Dürfen Ärzte ihren Patienten beim Suizid helfen?
Unter prominenten evangelischen Sozialethiker wie Wolfgang Huber und Hartmut Kreß ist eine Debatte über die Zulässigkeit der ärztlichen Beihilfe zur Selbsttötung entbrannt. Verboten ist die Beihilfe in Deutschland nicht.

Die Beihilfe zum Suizid dürfe nicht zu einer anerkannten oder gar abrechenbaren ärztlichen Leistung werden, warnt Altbischof Wolfgang Huber in der neuen Ausgabe der "Zeitschrift für Rechtspolitik". In der selben Publikation wirbt der evangelische Sozialethiker Hartmut Kreß dafür, die Zulässigkeit der ärztlich unterstützten Selbsttötung in Deutschland zu klären.

Eine neue Debatte über Suizidhilfe löste der Entwurf für neue Grundsätze zur ärztlichen Sterbebegleitung aus, der in der Ärzteschaft kontrovers diskutiert wird. Ärztekammer-Präsident Jörg-Dietrich Hoppe sagte Ende Dezember, es könne nicht länger daran festgehalten werden, dass die Beihilfe zum Suizid nach ärztlichem Standesrecht als unethisch verboten sei, während sie nach dem Strafrecht nicht verfolgt werde. Beihilfe zur Selbsttötung ist in Deutschland nicht strafbar, die dafür geeigneten Wirkstoffe dürfen aber für diesen Zweck nicht verordnet werden.

"Klarheit des ärztlichen Auftrags würde leiden"

"Würde die Beihilfe zum Suizid zum Teil des ärztlichen Standesethos, so würde die Klarheit des ärztlichen Auftrags Schaden leiden", argumentiert Huber.

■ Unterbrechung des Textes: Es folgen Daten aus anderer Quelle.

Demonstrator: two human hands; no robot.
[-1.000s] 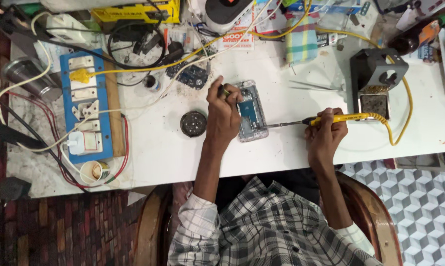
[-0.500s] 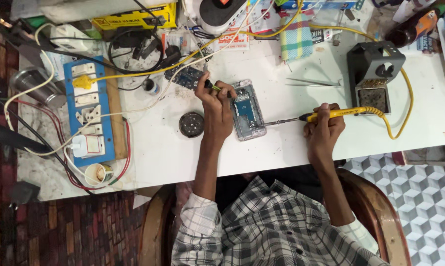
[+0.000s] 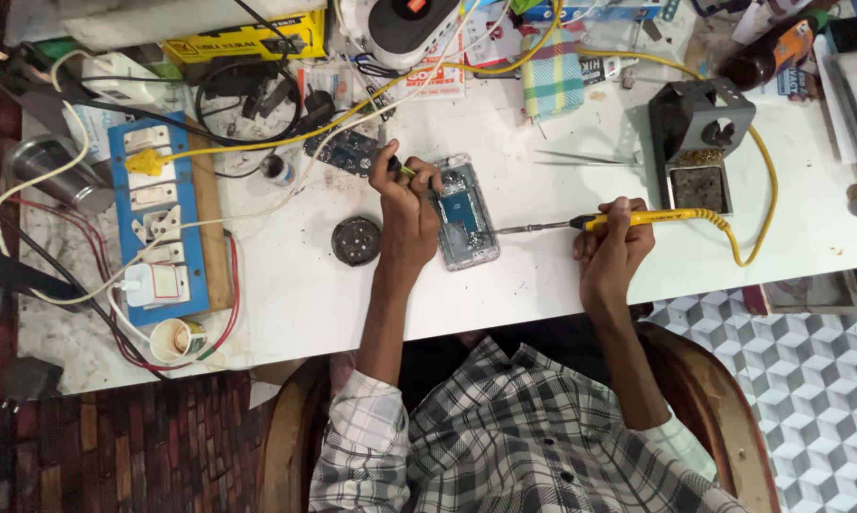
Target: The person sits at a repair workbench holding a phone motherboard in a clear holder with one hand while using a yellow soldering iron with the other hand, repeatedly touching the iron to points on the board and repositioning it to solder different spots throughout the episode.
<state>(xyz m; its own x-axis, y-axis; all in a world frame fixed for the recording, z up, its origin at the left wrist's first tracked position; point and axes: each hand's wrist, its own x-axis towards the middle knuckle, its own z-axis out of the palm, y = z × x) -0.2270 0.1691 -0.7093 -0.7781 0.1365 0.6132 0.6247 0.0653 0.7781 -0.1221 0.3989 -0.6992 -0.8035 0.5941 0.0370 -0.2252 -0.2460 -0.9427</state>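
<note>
An opened phone [image 3: 466, 223] lies face down on the white table [image 3: 542, 275], its circuit board showing. My left hand [image 3: 404, 204] rests beside its left edge and pinches a thin yellow-green tool [image 3: 405, 171] over the phone's top corner. My right hand [image 3: 613, 242] grips a yellow-handled soldering iron [image 3: 637, 218]; its metal tip [image 3: 509, 229] points left and reaches the phone's right side. A yellow cord runs from the iron round toward the black iron stand [image 3: 699, 142].
A round dark tin [image 3: 356, 240] sits left of my left hand. A blue switchboard [image 3: 158, 218] with wires lies at the far left. Tweezers [image 3: 571, 157], a small circuit board [image 3: 352, 150], a checked cloth [image 3: 552, 76] and a dark bottle [image 3: 765, 52] lie further back.
My left hand slid a little up toward the phone's top corner with the thin tool. My right hand and the iron stayed at the phone's right side.
</note>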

Die ärztliche Verpflichtung zur Bewahrung des Lebens würde dann ebenso in Zweifel gezogen wie die Pflicht des Arztes, niemanden zu schaden.

Auch der Hinweis auf Einzelschicksale dürfe die Unterschiede zwischen Beistand im Sterben und Beihilfe zur Selbsttötung oder Tötung auf Verlangen nicht einebnen, schreibt der frühere Ratsvorsitzende der Evangelischen Kirche in Deutschland (EKD). Vielmehr müsse deutlich bleiben, dass jeder ethisch schuldig wird, "der einem Menschenleben durch aktives Tun ein Ende setzt".

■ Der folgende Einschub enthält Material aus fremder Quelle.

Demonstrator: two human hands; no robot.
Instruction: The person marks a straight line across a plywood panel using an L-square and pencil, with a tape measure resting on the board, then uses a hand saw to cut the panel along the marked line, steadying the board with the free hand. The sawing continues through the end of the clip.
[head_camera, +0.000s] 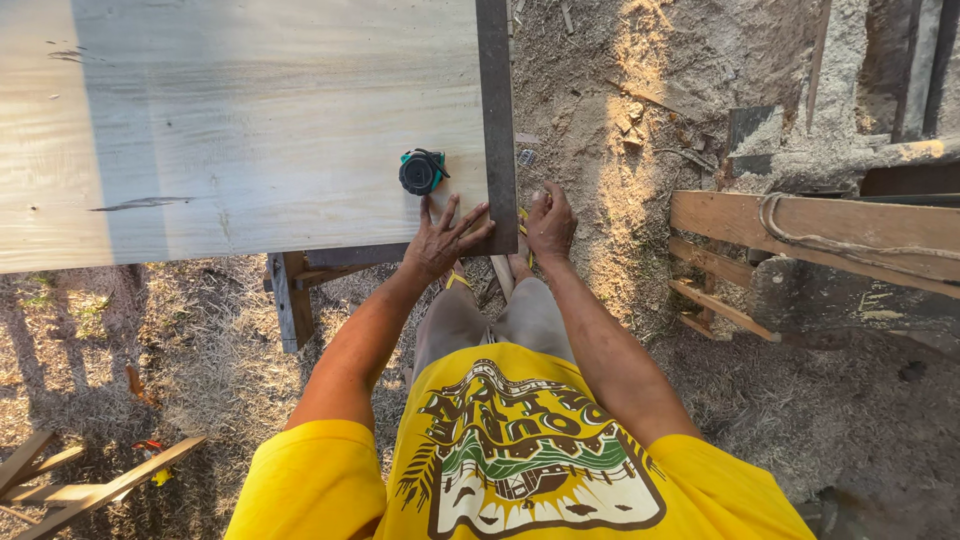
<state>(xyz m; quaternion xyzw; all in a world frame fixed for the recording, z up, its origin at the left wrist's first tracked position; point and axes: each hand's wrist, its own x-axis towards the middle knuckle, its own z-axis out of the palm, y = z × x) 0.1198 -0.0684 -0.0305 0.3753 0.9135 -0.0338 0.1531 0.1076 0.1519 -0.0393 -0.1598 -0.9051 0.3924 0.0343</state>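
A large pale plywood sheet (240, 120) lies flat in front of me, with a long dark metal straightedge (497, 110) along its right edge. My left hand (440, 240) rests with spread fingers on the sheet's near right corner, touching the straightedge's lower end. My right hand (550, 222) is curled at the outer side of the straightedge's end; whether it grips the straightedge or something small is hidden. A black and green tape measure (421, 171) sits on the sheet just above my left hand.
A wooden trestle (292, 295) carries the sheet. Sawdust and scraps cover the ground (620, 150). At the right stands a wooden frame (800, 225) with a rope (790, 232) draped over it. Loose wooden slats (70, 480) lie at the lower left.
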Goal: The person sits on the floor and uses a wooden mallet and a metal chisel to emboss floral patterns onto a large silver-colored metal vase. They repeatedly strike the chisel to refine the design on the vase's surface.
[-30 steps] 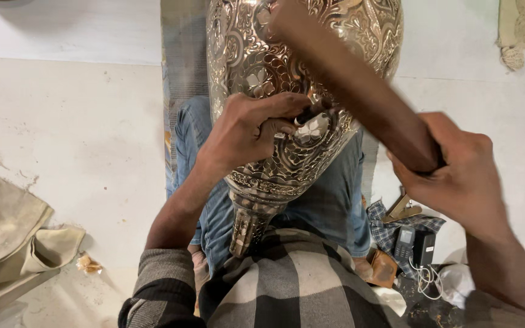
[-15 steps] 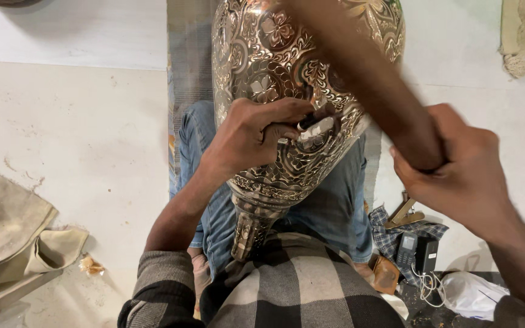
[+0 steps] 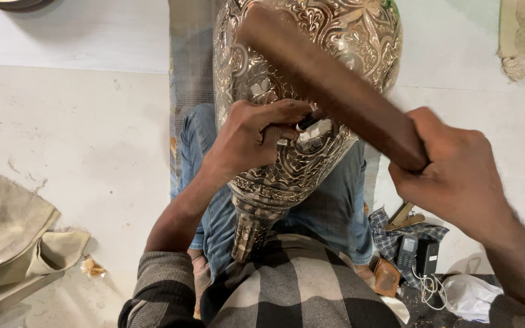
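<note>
vase: large engraved silver-coloured metal vase [image 3: 287,67] is laid across the lap, narrow foot toward the body, wide belly pointing away; surface is covered in raised floral pattern.
chisel: small metal chisel [image 3: 307,121] is set tip-down against the vase wall, near the middle of the belly; only its top end is seen past the fingers.
left hand: left hand [image 3: 253,140] is rested on the vase, fingers pinched tight around the chisel.
mallet: long brown wooden mallet [image 3: 335,85] is held slanted over the vase, its far end blurred, its lower face just above the chisel top; contact cannot be told.
right hand: right hand [image 3: 457,176] is clenched around the near end of the mallet, to the right of the vase.
clothing: blue jeans [image 3: 335,206] are seen under the vase, checked shirt [image 3: 299,285] at the bottom edge.
floor: pale floor [image 3: 74,140] is seen all around.
left side: beige cloth bag [image 3: 7,231] is lying well apart from the vase.
right side: two small dark phones [image 3: 417,254] on a checked cloth [image 3: 390,237], white plastic bag [image 3: 469,294] beside them.
</note>
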Available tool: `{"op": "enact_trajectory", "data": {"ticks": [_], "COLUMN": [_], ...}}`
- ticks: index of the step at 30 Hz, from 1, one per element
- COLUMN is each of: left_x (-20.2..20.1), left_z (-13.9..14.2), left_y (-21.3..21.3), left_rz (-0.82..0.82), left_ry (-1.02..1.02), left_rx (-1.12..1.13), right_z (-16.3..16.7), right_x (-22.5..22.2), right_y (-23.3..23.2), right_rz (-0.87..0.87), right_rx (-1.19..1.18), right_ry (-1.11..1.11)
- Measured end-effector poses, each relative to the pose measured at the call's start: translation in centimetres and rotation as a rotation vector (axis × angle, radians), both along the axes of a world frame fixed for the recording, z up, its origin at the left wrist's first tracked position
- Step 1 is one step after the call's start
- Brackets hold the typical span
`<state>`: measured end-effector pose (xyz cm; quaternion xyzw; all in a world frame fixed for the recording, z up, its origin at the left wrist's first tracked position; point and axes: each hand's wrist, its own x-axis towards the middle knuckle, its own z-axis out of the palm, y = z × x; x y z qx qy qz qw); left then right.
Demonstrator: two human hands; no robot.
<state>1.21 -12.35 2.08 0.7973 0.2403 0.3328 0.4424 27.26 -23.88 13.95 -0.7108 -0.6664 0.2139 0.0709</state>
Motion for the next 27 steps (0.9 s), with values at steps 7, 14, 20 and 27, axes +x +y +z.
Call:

Die Frage, ob der Wille zur Selbsttötung ärztlich unterstützt wird, sei nur in persönlicher Verantwortung und nicht durch Gesetz zu beantworten, gibt Huber zu bedenken. Unter dem Ratsvorsitzenden Huber hatte die EKD Bestrebungen, ärztlichen Beistand zur Selbsttötung zuzulassen, eine Absage erteilt. Eine gesetzliche Verankerung der ärztlichen Suizidhilfe und die Einschränkung der Garantenpflicht des Arztes lehnt die EKD ab.

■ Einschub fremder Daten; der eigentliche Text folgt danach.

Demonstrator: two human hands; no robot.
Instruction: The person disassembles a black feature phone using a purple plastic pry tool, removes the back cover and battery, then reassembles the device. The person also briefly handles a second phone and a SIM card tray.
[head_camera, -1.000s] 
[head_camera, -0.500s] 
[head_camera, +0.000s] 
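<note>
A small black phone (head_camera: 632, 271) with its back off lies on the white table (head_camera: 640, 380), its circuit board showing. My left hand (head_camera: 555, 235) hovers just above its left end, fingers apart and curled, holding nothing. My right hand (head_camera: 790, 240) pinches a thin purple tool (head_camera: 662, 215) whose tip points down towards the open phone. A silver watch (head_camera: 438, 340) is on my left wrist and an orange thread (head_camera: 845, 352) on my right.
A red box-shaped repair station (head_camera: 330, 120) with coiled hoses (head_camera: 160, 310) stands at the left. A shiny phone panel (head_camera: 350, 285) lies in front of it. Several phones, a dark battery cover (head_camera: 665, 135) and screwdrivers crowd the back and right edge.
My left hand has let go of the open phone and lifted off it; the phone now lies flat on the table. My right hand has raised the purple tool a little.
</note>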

Kreß: An US-Regelungen anknüpfen

Hingegen tritt der in Bonn lehrende Sozialethiker Kreß dafür ein, zum assistierten Suizid bestehende Unklarkeiten und Widersprüche im deutschen Recht zu beseitigen. Dabei könne an Regelungen verschiedener US-Bundesstaaten angeknüpft werden. Dort dürften Ärzte ein tödlich wirkendes Medikament verschreiben, wenn bestimmte Bedingungen wie Volljährigkeit, unheilbare Krankheit und Konsultation eines weiteren Mediziners eingehalten werden. "Solche Regeln schaffen Rechtssicherheit", folgert der Theologe. Zudem könnte auf diesem Weg "teilweise zwielichtigen Sterbehilfeorganisationen" der Boden entzogen werden.

Mit einer solchen Klärung könnte auch die Grauzone von "verdeckter Suizidbeihilfe" verkleinert werden. "Vor allem bliebe Menschen, die angesichts ihrer Krankheitslast einen Suizid erwägen, die Fahrt ins Ausland, der 'Sterbetourismus' erspart", argumentiert Kreß.